►

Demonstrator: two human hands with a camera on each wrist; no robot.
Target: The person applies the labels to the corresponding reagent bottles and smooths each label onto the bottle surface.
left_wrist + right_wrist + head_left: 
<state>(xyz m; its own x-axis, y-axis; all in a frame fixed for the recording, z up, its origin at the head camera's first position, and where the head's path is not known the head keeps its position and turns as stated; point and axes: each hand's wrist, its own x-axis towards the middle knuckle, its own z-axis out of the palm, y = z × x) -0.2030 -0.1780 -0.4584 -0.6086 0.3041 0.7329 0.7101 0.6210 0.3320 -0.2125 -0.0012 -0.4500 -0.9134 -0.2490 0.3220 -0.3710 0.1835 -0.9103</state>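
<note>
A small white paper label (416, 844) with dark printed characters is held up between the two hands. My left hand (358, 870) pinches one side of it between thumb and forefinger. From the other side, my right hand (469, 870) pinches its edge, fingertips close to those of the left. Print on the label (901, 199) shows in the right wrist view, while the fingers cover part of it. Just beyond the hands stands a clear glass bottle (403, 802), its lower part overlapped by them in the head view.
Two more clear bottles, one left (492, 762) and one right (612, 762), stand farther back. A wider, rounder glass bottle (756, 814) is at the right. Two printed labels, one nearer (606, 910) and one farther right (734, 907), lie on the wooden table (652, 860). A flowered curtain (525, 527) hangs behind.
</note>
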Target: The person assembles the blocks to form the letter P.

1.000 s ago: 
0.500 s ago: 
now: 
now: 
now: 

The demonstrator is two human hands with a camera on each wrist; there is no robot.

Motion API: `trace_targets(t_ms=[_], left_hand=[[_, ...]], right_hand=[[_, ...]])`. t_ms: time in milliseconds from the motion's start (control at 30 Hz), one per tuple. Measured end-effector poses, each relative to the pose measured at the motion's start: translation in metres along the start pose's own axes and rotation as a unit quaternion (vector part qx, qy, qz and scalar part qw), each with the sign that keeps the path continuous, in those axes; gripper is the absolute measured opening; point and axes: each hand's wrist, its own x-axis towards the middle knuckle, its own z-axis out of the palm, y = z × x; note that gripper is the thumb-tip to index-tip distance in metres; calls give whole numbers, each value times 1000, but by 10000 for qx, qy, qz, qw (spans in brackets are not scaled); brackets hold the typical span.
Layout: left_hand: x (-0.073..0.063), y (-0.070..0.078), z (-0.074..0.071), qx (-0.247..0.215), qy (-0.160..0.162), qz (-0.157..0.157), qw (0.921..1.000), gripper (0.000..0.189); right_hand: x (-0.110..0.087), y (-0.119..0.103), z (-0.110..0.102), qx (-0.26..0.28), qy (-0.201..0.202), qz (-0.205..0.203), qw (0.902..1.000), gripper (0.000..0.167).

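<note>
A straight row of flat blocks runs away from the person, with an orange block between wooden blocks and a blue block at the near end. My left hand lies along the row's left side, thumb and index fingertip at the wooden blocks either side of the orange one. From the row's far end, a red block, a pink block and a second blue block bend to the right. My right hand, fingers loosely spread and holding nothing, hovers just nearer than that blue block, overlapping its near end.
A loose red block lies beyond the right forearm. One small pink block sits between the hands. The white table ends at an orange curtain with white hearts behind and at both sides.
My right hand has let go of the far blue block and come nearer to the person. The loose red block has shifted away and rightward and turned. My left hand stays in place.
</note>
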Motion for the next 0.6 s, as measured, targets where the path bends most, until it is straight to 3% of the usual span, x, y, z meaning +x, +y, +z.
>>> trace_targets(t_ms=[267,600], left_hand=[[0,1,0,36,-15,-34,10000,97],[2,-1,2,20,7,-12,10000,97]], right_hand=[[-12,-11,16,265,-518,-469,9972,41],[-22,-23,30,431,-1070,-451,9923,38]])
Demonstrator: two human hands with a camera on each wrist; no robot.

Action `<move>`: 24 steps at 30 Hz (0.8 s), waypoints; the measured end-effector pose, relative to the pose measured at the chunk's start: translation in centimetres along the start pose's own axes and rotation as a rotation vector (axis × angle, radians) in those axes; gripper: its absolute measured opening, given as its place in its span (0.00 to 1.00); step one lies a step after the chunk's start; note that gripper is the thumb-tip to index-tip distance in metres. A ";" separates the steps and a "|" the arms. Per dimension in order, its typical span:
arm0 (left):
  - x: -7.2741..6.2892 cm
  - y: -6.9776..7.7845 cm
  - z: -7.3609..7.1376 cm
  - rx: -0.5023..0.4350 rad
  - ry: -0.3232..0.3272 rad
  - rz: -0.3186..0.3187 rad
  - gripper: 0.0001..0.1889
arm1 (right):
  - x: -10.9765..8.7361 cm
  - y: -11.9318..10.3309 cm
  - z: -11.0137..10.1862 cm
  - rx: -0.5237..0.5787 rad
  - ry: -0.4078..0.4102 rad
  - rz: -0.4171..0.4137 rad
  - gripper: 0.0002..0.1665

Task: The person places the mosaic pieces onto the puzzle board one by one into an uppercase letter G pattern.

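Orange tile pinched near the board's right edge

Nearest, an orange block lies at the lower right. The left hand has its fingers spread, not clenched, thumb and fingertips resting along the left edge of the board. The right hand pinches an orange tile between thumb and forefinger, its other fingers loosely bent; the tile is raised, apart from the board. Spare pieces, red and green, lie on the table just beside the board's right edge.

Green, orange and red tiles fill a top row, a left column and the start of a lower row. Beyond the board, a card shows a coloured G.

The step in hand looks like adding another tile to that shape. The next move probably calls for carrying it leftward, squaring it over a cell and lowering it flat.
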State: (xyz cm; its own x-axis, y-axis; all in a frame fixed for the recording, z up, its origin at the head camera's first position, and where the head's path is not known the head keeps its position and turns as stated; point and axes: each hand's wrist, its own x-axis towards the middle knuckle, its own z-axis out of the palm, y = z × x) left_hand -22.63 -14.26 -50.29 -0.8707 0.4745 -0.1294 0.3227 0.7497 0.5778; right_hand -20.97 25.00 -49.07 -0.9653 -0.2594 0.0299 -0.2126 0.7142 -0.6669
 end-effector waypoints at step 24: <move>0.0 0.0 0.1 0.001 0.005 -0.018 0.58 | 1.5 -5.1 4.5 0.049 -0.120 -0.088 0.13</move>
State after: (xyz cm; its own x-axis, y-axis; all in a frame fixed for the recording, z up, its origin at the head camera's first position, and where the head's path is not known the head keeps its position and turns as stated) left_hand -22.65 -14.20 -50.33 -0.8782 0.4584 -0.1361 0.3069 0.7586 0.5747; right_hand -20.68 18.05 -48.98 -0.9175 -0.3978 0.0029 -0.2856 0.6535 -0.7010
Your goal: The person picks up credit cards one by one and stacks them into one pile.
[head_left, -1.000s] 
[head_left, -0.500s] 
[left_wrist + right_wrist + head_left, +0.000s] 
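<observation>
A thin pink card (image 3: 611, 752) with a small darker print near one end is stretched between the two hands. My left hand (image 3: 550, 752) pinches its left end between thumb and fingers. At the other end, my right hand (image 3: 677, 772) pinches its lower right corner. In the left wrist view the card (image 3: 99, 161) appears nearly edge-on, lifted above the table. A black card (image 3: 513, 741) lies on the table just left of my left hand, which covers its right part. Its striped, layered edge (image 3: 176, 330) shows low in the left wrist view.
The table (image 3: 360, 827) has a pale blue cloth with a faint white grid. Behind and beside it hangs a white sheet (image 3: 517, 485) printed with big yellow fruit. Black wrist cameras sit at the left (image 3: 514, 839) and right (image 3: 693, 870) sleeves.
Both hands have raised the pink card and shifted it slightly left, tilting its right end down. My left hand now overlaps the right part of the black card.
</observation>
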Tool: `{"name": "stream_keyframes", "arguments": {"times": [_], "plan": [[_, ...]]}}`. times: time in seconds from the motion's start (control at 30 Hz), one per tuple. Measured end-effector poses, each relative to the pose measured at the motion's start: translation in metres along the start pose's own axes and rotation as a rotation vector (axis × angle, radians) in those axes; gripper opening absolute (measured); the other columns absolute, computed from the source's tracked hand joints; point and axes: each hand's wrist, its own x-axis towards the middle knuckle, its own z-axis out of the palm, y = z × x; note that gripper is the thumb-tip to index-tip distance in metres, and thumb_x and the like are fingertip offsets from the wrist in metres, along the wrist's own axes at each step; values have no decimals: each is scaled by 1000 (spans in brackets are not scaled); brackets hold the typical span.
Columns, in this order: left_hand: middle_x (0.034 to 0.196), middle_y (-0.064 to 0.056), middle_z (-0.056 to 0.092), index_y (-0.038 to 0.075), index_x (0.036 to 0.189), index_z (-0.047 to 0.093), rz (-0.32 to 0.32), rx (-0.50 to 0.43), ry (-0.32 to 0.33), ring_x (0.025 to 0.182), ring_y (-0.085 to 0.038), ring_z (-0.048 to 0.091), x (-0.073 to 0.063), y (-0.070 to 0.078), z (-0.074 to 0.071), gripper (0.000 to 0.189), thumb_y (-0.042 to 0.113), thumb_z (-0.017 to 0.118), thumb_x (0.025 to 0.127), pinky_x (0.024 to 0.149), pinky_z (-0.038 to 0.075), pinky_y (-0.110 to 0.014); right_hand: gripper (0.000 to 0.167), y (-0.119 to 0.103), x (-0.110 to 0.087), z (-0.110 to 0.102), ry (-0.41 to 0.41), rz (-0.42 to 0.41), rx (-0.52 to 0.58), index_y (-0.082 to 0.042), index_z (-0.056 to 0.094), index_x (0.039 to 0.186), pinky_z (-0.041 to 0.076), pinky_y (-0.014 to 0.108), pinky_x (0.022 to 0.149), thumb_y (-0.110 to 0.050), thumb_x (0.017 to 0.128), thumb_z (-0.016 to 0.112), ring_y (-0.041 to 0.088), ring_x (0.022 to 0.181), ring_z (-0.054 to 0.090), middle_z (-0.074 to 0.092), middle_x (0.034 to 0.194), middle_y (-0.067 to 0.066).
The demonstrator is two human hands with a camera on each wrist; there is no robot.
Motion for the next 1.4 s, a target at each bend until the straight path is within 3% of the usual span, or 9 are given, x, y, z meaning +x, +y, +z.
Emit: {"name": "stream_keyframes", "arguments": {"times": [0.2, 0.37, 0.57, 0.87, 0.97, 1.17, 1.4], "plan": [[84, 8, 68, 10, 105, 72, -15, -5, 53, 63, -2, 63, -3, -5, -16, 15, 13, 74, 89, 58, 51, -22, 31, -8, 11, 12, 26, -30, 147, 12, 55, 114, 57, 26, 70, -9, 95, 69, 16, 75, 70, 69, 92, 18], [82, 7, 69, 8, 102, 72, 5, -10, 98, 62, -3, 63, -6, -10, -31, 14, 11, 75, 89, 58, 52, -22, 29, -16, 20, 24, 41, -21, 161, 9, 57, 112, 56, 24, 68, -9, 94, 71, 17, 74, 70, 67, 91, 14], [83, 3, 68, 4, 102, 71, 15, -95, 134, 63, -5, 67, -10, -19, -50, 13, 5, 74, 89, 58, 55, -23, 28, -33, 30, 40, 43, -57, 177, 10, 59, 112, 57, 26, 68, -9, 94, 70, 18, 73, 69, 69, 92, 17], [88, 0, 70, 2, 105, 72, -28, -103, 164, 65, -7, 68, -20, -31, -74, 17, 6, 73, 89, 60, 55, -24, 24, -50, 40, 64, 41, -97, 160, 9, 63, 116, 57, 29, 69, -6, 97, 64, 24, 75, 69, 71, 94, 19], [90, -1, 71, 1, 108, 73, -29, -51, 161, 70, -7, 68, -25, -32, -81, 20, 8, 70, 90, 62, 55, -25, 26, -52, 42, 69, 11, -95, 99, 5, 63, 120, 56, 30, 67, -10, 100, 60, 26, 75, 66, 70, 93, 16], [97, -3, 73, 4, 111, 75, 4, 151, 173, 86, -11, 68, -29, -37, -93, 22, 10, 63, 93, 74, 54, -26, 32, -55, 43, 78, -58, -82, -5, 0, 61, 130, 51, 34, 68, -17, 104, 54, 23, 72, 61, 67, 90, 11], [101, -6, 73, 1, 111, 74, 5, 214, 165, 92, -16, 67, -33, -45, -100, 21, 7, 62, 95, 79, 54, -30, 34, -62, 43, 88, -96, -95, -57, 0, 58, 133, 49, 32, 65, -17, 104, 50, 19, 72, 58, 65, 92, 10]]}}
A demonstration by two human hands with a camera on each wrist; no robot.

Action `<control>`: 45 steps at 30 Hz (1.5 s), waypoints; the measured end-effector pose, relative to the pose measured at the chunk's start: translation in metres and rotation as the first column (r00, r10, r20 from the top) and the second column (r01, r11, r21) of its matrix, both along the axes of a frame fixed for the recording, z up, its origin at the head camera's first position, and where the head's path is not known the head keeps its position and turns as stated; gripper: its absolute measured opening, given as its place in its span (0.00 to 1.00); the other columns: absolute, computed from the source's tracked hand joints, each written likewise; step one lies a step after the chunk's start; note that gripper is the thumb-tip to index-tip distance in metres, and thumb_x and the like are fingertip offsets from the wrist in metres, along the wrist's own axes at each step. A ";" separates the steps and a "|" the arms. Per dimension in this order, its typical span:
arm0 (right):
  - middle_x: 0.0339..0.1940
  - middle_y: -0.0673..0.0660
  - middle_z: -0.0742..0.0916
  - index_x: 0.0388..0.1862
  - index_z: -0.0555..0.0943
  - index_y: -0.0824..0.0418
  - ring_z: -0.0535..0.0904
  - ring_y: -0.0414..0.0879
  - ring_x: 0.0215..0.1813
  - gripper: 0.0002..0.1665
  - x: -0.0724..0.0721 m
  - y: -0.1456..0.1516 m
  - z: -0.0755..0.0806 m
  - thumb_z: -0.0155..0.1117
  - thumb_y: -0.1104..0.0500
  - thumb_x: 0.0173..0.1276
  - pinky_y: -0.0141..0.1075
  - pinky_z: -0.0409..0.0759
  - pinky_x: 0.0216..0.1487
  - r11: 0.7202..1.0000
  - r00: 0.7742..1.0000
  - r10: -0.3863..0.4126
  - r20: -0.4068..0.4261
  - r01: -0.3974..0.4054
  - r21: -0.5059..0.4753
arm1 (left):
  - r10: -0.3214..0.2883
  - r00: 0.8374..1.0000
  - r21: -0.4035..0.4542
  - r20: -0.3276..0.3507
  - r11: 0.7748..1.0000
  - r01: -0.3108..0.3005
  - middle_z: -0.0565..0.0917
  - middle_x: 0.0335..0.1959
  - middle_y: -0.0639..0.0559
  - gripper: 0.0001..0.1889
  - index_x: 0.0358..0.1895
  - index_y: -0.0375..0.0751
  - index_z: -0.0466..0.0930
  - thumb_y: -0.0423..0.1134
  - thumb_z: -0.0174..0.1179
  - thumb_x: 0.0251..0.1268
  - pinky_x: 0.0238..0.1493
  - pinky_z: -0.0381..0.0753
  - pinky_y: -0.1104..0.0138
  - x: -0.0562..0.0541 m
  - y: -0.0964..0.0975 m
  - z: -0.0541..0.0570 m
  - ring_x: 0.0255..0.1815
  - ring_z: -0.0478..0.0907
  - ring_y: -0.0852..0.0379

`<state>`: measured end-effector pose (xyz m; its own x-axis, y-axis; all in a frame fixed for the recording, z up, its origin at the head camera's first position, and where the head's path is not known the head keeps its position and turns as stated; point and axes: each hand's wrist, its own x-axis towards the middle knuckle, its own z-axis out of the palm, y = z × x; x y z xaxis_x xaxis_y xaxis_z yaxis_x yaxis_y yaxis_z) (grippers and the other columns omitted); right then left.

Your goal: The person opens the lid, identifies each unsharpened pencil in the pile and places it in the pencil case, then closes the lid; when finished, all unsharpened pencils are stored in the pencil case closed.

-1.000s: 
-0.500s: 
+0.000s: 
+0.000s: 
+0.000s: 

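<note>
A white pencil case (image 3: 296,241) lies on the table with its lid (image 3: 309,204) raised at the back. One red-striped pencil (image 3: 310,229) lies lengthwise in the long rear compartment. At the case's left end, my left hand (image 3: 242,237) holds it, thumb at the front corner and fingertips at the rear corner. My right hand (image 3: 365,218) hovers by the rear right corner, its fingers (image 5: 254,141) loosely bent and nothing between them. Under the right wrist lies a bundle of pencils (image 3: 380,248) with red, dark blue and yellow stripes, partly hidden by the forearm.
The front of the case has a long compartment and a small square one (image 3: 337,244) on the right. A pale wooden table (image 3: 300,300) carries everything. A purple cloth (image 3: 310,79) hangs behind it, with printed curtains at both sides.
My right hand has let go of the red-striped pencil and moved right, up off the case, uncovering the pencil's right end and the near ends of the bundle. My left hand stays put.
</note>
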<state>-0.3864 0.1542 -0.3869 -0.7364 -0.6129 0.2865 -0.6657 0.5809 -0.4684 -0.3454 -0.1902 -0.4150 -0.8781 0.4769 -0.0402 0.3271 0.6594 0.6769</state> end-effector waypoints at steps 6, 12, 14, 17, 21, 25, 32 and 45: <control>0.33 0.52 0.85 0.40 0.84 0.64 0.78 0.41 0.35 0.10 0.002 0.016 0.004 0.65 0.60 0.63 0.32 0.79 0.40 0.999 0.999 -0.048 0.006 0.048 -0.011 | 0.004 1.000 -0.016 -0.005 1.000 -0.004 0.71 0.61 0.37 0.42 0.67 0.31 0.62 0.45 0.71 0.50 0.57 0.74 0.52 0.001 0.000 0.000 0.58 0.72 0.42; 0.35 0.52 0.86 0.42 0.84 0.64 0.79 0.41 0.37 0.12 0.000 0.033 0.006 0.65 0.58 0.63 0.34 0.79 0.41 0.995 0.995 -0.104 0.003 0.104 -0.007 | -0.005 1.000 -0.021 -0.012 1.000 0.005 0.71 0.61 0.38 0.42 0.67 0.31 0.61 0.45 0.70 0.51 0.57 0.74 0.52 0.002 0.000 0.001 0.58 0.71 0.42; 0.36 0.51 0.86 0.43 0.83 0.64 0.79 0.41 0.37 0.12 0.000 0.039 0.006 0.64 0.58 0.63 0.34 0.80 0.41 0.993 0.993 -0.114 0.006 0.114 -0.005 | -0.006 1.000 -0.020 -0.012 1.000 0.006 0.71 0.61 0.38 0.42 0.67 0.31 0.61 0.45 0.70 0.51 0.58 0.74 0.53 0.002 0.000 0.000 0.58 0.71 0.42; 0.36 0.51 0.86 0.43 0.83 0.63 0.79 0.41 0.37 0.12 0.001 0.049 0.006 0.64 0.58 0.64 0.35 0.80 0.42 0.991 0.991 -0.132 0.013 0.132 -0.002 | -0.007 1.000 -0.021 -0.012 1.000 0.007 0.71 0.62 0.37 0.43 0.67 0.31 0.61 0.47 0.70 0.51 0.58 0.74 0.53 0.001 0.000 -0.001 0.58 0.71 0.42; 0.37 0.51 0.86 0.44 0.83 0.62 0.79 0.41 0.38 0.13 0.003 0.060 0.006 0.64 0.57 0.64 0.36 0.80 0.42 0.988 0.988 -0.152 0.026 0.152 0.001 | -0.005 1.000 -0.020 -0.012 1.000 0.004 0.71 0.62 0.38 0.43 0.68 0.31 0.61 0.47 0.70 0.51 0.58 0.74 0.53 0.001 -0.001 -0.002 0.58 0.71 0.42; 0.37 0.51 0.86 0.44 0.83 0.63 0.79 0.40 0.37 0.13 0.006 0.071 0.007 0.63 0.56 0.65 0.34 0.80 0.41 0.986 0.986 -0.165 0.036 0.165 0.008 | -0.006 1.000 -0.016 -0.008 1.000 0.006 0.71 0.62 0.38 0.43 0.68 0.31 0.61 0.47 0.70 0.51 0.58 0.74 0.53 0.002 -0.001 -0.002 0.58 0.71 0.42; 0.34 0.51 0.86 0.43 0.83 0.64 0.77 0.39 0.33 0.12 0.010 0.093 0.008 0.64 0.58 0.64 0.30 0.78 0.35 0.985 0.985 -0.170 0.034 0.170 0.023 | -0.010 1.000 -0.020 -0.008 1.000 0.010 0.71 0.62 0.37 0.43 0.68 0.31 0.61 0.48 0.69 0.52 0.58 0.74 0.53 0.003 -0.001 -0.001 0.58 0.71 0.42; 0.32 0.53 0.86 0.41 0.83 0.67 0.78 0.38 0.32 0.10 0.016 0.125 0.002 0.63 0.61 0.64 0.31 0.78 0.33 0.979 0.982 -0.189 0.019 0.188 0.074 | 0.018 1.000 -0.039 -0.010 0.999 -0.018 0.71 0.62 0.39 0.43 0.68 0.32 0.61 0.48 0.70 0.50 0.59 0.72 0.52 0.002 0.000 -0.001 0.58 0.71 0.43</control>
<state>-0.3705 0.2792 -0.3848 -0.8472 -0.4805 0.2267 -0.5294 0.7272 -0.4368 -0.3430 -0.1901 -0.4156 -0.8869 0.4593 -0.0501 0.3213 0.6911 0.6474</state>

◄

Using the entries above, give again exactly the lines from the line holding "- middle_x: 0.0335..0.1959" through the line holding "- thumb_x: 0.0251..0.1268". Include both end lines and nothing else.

## Result of the exercise
  - middle_x: 0.0335..0.1959
  - middle_y: -0.0639..0.0559
  - gripper: 0.0001..0.1889
  - index_x: 0.0358..0.1895
  - index_y: -0.0375..0.0751
  - index_z: -0.0466..0.0930
  - thumb_y: -0.0423..0.1134
  - thumb_z: -0.0174..0.1179
  - thumb_x: 0.0251..0.1268

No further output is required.